The ECB will have a monetary policy meeting this Thursday, but will hardly make any kind of announcement. The European Central Bank announced an extension of its facility program last December, until December 2017, adding also that it would reduce the pace of bond buying starting April from €80 billion to €60 billion.
Minutes from the meeting, released last week, showed that several ECB' governors were against such move, as inflation has begun to pick up, something confirmed with the subsequent releases, although the pace of inflation growth is still quite slow, and the index remains well below the ECB's target of close to, but below 2%.
The annual pace of inflation growth was confirmed at 1.1% YoY this Wednesday, more than doubling November 0.5%, and the first time above 1.0% in more than three years. While encouraging, it seems too early to consider that deflationary woes are over, particularly after just one reading. Still, the same data showed that only one of the EU's 19 members, Ireland, experienced a decline in CPI during the last month of 2016, meaning that deflationary pressures have diminished.
Growth in the EU seems to have picked up by the end of 2016, with PMIs having steadily advanced in the last quarter of the year and economic sentiment improving. The major problem the region faces now, is political turmoil, which will likely persists all through this 2017.
In general, market believes the ECB is at the beginning of the end of its massive bond-purchase program, even despite Draghi said last December, “ . . . as a matter of fact, it’s not even been on the table.” Investors, however, refuse to believe his words, moreover after the minutes showed dissention among policy makers.
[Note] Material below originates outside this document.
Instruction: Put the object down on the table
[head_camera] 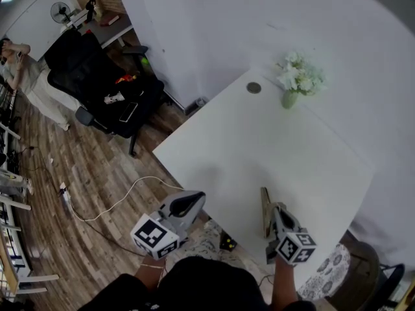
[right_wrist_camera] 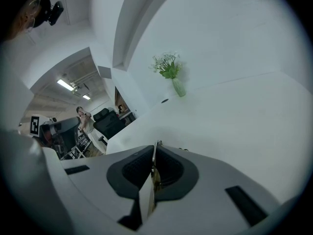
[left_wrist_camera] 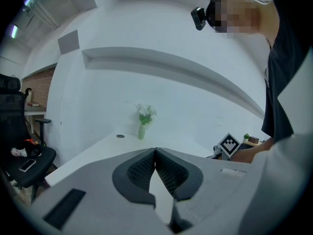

With all of the above, the Central Bank will likely leave its monetary policy unchanged, while Draghi is expected to offer a hawkish, confident speech. Given that the market is happily unwinding its dollar's longs, the common currency will likely extend its weekly advance following the statement and press conference.
EUR/USD levels to watch
The EUR/USD pair is in wait-and-see mode ahead of the event, holding steady below a critical resistance, the 38.2% retracement of the November/January decline at 1.0710. A spike higher on Tuesday saw the pair topping at 1.0718, which means some follow-through this last is required to confirm an extension towards the 1.0800 region, where the 100 DMA stands right now. The 50% retracement of the mentioned decline is around 1.0820, while a major static resistance comes at 1.0840, pretty much making of the 1.0800/40 region a major resistance area that the pair will need to clearly surpass to turn firmly bullish.
To the downside, the immediate support comes at 1.0600, followed by 1.0565, the 23.6% retracement of the same decline. A break below this last seems unlikely, but could happen with a surprisingly dovish Draghi, resulting in the pair falling down to 1.0490.